### Assigned task
Give back exactly the lines of the data below, starting with the line that has "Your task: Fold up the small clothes" and going on through the line that has "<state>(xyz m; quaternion".
--- Materials provided Enclosed Below ---
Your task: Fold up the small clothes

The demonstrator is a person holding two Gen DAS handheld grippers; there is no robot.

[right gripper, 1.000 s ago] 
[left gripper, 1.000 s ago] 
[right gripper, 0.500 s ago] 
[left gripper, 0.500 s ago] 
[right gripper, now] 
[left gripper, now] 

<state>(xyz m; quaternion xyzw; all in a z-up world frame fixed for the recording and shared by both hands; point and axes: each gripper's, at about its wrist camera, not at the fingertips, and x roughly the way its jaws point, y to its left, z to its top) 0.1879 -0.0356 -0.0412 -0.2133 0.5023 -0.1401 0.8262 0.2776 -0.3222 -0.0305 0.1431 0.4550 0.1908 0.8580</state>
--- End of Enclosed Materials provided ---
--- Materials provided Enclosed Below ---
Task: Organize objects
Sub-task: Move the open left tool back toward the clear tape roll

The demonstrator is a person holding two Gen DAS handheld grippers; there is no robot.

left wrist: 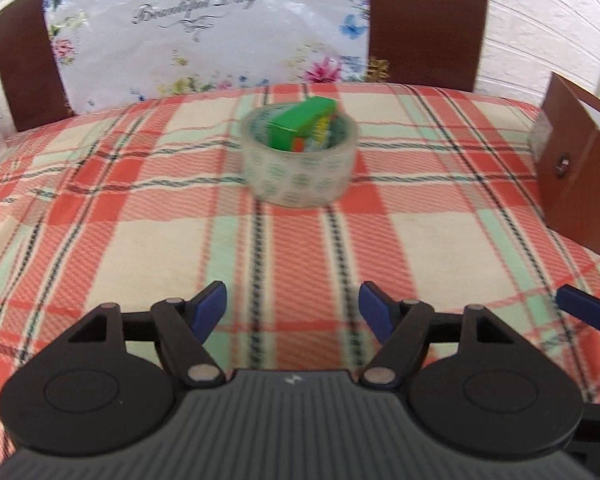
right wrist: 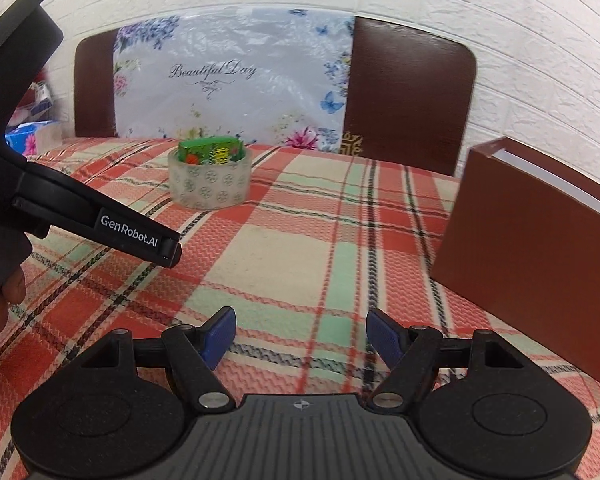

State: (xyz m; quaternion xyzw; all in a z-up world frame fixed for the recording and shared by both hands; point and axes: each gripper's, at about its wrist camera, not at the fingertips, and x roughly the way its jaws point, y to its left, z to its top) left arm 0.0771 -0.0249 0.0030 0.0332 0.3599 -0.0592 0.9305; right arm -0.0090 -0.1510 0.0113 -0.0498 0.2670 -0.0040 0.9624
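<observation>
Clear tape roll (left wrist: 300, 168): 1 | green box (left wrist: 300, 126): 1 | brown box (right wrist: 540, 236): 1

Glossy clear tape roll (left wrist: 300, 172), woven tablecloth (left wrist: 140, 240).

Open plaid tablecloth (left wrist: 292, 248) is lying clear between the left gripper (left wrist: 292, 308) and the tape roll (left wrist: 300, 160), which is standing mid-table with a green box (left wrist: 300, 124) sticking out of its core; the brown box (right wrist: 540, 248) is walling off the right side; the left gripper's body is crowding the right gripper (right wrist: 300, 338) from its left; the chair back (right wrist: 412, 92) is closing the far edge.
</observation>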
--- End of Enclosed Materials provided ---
### Output for this task
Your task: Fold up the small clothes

The demonstrator is a person holding two Gen DAS handheld grippers; there is no robot.

[right gripper, 1.000 s ago] 
[left gripper, 1.000 s ago] 
[right gripper, 0.500 s ago] 
[left gripper, 0.500 s ago] 
[right gripper, now] 
[left gripper, now] 

<state>(xyz m; quaternion xyzw; all in a z-up world frame fixed for the recording and shared by both hands; point and axes: each gripper's, at about its wrist camera, not at the fingertips, and x roughly the way its jaws point, y to its left, z to its top) 0.1879 -0.0356 -0.0412 -0.2133 0.5023 -0.1401 0.8262 0.2776 -0.3222 -0.0305 0.1431 0.4550 0.1908 0.8580</state>

The exercise requires no additional content.